* **The task**: Your reply should be one number, which is how many lines in the listing below contain "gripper".

* **Information supplied**:
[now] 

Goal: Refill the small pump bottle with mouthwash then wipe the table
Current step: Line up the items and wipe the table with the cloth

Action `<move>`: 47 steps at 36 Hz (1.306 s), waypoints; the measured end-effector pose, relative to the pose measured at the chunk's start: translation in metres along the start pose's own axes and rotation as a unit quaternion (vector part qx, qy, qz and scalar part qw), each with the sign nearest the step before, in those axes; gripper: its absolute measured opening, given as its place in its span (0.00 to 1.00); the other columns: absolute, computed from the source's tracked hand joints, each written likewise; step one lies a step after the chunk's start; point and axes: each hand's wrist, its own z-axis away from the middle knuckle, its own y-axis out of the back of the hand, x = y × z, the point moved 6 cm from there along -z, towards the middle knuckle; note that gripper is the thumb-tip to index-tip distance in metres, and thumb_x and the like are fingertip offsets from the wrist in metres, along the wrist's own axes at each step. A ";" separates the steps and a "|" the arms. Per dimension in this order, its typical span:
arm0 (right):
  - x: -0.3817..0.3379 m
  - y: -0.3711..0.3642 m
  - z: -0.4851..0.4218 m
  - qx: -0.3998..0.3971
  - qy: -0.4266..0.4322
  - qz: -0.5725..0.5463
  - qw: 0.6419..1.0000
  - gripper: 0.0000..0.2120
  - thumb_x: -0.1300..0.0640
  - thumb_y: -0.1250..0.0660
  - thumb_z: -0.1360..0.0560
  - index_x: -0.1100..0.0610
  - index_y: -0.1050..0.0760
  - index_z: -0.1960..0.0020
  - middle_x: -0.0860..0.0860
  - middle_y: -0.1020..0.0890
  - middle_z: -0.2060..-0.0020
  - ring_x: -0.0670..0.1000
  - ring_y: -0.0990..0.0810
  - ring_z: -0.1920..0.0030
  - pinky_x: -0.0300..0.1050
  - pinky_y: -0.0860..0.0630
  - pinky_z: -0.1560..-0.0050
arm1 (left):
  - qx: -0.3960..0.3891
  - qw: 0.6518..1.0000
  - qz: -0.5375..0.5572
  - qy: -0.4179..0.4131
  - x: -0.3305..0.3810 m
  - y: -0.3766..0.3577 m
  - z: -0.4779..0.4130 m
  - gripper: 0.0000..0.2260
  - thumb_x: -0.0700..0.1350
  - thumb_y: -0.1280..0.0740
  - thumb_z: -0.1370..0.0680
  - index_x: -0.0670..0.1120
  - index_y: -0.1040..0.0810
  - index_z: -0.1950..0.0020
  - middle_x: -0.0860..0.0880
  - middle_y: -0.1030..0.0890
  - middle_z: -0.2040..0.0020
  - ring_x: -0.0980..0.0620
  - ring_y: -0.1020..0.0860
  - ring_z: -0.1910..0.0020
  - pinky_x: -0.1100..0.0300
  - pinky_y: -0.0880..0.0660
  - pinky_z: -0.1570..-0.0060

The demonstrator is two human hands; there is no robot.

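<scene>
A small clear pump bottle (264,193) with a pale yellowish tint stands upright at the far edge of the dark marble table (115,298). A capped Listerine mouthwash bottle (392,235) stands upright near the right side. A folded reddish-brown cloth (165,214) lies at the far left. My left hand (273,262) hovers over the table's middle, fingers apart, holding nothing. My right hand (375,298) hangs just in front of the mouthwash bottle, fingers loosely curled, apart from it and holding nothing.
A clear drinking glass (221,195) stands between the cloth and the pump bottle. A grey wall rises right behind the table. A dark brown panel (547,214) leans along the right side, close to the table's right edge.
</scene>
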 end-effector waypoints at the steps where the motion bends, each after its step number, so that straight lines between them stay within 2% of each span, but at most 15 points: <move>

* **Problem solution**: 3